[81937] in North American Network Operators' Group
drone armies C&C report - June/2005
daemon@ATHENA.MIT.EDU (Gadi Evron)
Mon Jul 4 07:19:08 2005
Date: Mon, 04 Jul 2005 14:17:09 +0300
From: Gadi Evron <gadi@tehila.gov.il>
To: nanog@merit.edu
Errors-To: owner-nanog@merit.edu
Below is a periodic public report from the drone armies / botnets
research and mitigation mailing list.
For this report it should be noted that we base our analysis on the data
we have accumulated from various sources.
According to our incomplete analysis of information we have thus far, we
now publish our regular reports, with some additional statistics.
We changed our report this month to reflect past data, and try to
ascertain from our own experience response rates to botnet reports.
This month we would once again like to commend Staminus and Internap,
who continually surprise us with their immediate response to our
reports. The numbers speak for themselves.
A couple of other notable ISP's we rarely mention (because they were
never a problem) are AOL and Comcast. Comcast has been with us since the
start and has shown nothing but seriousness. AOL are continuously ahead
of the curve, which is something I personally am close to adoring.
The most impressive turn-about change in behavior though came from
ThePlanet, who investigate and eliminate any botnet C&C they encounter
in record time up to the point where they no longer appear in our
monthly reports - where they used to have a revered seat at the top.

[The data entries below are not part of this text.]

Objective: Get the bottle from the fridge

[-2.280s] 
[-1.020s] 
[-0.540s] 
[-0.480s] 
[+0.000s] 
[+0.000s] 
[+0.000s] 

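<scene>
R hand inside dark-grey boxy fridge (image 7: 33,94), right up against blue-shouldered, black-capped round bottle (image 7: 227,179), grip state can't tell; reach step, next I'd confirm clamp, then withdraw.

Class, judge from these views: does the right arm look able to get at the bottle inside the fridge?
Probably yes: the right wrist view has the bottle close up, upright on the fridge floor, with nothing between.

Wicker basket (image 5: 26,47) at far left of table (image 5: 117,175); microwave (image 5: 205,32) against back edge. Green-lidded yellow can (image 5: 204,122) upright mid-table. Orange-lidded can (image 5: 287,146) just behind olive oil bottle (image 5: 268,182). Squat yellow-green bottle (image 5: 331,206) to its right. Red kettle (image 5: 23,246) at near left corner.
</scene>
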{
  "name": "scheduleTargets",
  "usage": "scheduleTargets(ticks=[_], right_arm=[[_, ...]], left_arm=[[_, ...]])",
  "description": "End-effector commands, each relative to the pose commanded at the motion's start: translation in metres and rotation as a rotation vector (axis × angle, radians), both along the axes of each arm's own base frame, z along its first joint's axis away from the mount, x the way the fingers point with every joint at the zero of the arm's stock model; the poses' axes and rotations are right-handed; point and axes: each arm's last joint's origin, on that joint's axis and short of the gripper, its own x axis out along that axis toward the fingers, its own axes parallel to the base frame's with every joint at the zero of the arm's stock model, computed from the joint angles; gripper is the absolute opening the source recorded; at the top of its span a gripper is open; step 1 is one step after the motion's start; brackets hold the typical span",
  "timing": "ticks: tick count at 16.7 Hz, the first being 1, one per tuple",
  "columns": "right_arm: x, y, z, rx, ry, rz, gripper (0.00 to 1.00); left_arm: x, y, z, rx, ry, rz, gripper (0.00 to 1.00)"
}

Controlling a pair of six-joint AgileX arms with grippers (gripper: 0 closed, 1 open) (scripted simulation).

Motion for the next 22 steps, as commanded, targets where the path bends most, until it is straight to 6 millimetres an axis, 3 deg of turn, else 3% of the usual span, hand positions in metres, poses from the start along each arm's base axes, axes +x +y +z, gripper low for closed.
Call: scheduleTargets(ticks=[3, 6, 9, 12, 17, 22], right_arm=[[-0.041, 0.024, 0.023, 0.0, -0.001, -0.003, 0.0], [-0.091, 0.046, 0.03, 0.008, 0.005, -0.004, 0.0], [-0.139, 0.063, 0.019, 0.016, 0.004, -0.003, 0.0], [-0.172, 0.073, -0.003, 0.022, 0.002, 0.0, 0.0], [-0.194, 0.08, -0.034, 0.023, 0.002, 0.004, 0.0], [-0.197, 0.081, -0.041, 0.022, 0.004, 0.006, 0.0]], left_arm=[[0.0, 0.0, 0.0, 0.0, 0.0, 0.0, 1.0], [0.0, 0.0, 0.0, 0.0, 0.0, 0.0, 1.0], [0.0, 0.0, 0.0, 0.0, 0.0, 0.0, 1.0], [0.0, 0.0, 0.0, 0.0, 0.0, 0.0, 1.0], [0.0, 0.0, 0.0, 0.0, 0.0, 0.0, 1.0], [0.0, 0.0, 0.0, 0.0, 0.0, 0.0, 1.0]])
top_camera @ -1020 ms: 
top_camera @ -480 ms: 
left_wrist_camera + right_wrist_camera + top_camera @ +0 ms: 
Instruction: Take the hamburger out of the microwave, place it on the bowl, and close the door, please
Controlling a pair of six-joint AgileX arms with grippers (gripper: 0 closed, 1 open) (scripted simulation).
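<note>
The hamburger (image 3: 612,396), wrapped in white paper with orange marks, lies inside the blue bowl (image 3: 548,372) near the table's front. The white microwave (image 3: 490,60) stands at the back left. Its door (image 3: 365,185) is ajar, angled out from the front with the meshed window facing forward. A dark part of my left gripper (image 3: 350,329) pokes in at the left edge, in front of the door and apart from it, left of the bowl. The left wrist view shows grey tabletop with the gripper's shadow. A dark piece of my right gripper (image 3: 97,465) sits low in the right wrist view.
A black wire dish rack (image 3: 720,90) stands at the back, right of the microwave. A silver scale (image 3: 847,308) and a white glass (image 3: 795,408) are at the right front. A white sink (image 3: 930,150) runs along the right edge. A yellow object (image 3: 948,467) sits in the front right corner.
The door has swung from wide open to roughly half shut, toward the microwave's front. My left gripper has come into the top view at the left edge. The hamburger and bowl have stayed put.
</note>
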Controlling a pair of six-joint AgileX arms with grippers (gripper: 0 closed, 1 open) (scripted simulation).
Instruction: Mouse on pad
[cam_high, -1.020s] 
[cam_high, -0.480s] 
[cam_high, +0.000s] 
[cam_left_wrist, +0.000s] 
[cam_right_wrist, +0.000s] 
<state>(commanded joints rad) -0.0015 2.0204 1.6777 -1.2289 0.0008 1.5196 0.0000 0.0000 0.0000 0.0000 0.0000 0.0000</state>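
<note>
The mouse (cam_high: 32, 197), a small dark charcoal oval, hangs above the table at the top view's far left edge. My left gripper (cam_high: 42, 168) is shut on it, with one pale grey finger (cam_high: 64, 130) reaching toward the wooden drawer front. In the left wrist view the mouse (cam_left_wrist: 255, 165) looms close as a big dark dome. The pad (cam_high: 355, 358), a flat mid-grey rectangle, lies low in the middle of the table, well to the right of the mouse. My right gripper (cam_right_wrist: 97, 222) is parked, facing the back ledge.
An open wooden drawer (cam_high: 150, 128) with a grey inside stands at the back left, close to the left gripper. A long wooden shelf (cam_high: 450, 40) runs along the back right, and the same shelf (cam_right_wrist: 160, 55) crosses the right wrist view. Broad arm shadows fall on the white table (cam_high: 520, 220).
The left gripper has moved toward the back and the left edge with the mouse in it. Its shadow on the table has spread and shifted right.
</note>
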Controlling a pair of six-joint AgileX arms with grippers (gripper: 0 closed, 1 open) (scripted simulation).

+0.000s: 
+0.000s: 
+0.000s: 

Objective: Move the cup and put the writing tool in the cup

The report summary includes a Percent Resolved Column in order to
recognize the mitigation efforts of the AS Responsible Parties. The
Opens Unresolved column represents the number of unique C&C which
reported as open to the survey's connection attempts and which have
neither been investigated nor cleared by the Responsible Party (to the
extent of our knowledge). The Mapping count may include multiple names
mapping to a single IP within an AS. We count each mapping count as a
unique C&C.
AS responsible Parties ranked by top Opens Unresolved
Responsible Party Mapping Opens Percent
Count Unresolved Resolved
SERVER4YOU - Server4You Inc. 49 37 24
UNITEDCOLO-AS Autonomous Syste 44 36 18
SAGONET-TPA - Sago Networks 80 32 60
MFNX MFN - Metromedia Fiber Ne 61 28 54
NOC - Network Operations Cente 39 27 31
AS13680 Hostway Corporation Ta 22 22 0
FDCSERVERS - FDCservers.net LL 42 19 55
NEBRIX-CA - Nebrix Communicati 33 16 52
ASN-NA-MSG-01 - Managed Soluti 31 14 55
LAMBDANET-AS European Backbone 15 14 7
INFOLINK-MIA-US - Infolink Inf 28 13 54
LYCOS-EUROPE Lycos Europe GmbH 17 13 24
Historical Report ranked by past suspect C&Cs mapping into the AS:
Responsible Party Mapping Opens Percent
Count Unresolved Resolved
SAGONET-TPA - Sago Networks 80 32 60
MFNX MFN - Metromedia Fiber Ne 61 28 54
STAMINUS-COMM - Staminus Commu 56 0 100
INTERNAP-BLOCK-4 - Internap Ne 54 0 100
INTERNAP-BLK - Internap Networ 52 0 100
SERVER4YOU - Server4You Inc. 49 37 24
UNITEDCOLO-AS Autonomous Syste 44 36 18
FDCSERVERS - FDCservers.net LL 42 19 55
NOC - Network Operations Cente 39 27 31
KIXS-AS-KR Korea Telecom 33 8 76
NEBRIX-CA - Nebrix Communicati 33 16 52
ASN-NA-MSG-01 - Managed Soluti 31 14 55
* We would gladly like to establish a trusted relationship with
these and any organizations to help them in the future.
* By previous requests here is an explanation of what "ASN" is, by Joe
St Sauver:
http://darkwing.uoregon.edu/~joe/one-pager-asn.pdf
The Trojan horses most used in botnets:
1. Korgobot.
2. SpyBot.
3. Optix Pro.
4. rBot.
5. Other SpyBot variants and strains (AgoBot, PhatBot, actual SDbots,
etc.).
This report is unchanged.
Credit for gathering the data and compiling the statistics from our
group efforts should go to the Statistics Project lead:
Prof. Randal Vaughn <Randy_Vaughn@baylor.edu>
--
Gadi Evron,
Israeli Government CERT Manager,
Tehila, Ministry of Finance.
gadi@CERT.gov.il
Office: +972-2-5317890
Fax: +972-2-5317801
The opinions, views, facts or anything else expressed in this email
message are not necessarily those of the Israeli Government.